§ **WORK TO BE COMPLETED**
The word to find is "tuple". Copy each line of the material that contains it.

§ **SOURCE RECORDS**
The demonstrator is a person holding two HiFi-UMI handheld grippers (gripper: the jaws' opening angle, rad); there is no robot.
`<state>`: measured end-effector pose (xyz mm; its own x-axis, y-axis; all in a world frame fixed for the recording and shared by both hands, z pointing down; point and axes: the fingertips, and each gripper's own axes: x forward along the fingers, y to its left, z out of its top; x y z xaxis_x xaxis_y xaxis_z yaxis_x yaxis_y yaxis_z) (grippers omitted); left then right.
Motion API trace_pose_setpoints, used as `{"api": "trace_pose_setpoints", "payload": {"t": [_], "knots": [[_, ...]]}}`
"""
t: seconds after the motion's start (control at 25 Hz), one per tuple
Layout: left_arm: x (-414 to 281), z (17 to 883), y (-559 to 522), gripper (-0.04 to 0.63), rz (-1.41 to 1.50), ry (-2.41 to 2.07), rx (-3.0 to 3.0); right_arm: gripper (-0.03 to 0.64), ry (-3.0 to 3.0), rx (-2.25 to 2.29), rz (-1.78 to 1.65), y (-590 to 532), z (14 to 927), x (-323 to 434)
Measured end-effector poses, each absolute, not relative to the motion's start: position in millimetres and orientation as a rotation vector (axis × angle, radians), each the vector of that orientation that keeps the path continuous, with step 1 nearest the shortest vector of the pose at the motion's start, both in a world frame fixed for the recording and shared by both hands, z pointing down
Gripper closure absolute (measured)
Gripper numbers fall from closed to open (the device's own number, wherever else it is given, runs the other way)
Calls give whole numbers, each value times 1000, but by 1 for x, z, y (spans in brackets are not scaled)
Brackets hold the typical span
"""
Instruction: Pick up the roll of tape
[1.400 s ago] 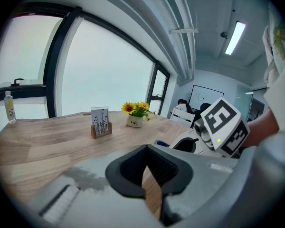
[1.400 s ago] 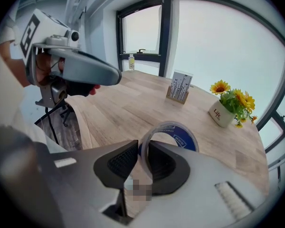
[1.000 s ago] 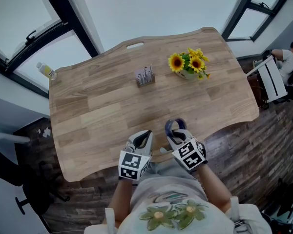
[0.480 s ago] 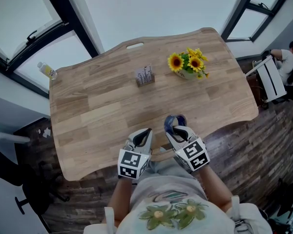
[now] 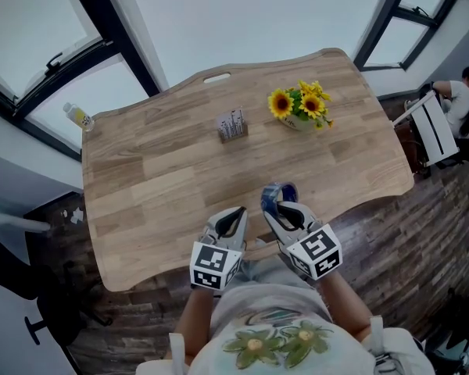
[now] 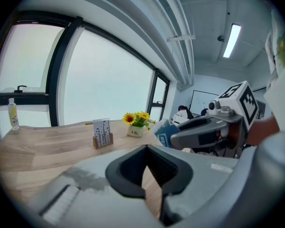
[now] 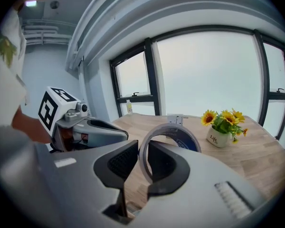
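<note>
A blue-printed roll of tape (image 5: pixel 274 194) is held on edge above the near side of the wooden table (image 5: pixel 156 178). My right gripper (image 5: pixel 276 207) is shut on it. In the right gripper view the two pads clamp the ring's left wall (image 7: pixel 143 161), and the rest of the roll of tape (image 7: pixel 183 137) stands up past the jaws. My left gripper (image 5: pixel 236 214) hovers just to the left, by the table's near edge, shut and holding nothing. In the left gripper view its fingertips meet (image 6: pixel 146 148), and the tape (image 6: pixel 162 133) shows to the right.
A pot of sunflowers (image 5: pixel 301 105) stands at the back right. A small card holder (image 5: pixel 232 123) sits at the back centre, and a bottle (image 5: pixel 76 116) at the far left corner. Windows line the far side. A seated person (image 5: pixel 456 98) is beyond the table's right end.
My right gripper has risen with the tape and tipped, lifting the roll off the table. The left gripper has stayed in place.
</note>
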<state>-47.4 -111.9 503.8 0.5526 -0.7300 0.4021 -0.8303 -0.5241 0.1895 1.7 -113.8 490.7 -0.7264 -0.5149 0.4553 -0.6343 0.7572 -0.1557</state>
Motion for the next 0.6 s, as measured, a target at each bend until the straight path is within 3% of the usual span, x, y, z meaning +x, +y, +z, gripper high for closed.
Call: {"api": "trace_pose_setpoints", "payload": {"t": [0.6], "knots": [[-45, 482, -109, 594, 336, -1298, 2463, 565, -2738, 904, 364, -107, 438, -2]]}}
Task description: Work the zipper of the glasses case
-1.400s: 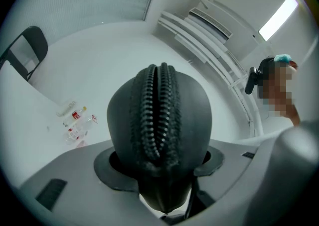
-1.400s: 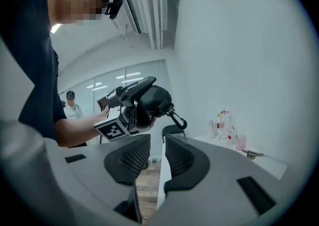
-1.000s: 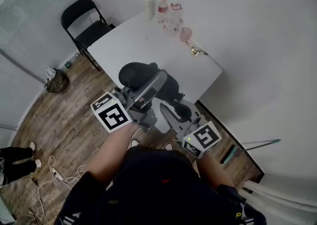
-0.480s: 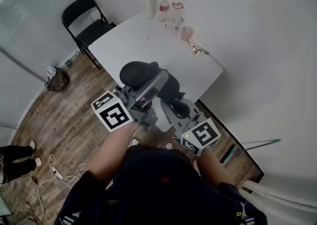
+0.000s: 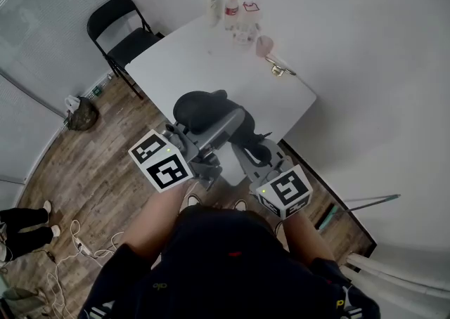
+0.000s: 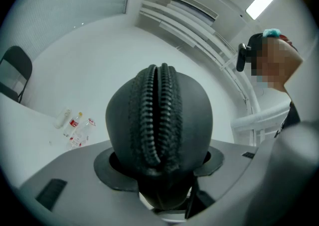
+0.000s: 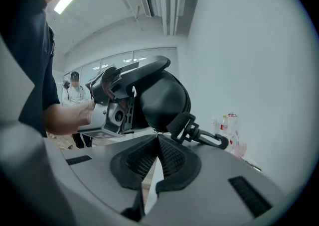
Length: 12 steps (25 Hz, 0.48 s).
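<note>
Black oval glasses case (image 6: 194, 115) — midair

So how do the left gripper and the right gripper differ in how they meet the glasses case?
The left gripper is clamped wide round the glasses case. The right gripper has just been closing its jaws, which now meet tip to tip. The left gripper faces the zipper head-on. The right gripper sits at the case's edge beside the strap clip, with no pull visible between its tips. Both are at the same case.

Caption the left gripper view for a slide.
The left gripper holds a black domed glasses case between its jaws, its toothed zipper seam facing the camera.
</note>
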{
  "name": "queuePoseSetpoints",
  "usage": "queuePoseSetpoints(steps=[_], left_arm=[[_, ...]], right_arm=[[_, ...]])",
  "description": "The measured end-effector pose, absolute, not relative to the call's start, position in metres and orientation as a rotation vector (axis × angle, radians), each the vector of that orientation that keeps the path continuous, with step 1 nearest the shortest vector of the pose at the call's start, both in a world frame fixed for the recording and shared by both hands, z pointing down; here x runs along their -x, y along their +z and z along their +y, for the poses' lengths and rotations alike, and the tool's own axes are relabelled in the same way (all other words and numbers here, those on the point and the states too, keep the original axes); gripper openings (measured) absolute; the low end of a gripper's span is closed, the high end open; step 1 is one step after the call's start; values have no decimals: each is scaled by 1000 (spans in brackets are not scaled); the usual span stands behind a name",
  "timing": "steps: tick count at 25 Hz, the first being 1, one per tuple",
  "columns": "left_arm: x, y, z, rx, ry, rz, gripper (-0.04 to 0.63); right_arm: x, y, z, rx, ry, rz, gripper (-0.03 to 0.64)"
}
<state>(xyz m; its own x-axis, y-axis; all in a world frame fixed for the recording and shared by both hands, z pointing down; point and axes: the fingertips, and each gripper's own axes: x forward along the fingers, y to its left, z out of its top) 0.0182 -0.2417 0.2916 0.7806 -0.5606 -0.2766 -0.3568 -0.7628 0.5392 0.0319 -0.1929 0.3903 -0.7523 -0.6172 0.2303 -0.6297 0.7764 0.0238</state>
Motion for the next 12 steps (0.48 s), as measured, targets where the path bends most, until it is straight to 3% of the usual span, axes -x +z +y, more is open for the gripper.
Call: queuePoseSetpoints(steps=[12], left_arm=[[-31,314,-219,-2594,-279,-577,284]], right_arm=[[-57,397,-191,-931,-385,-2449,20]])
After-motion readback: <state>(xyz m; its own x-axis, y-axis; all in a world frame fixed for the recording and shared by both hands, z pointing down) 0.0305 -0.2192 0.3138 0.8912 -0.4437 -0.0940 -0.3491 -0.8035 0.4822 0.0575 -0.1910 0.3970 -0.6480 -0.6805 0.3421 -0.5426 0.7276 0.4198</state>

§ **RESPONSE TO THIS EXERCISE**
t: seconds after the motion's start (control at 25 Hz), one per tuple
  "timing": "steps: tick count at 25 Hz, the first being 1, one per tuple",

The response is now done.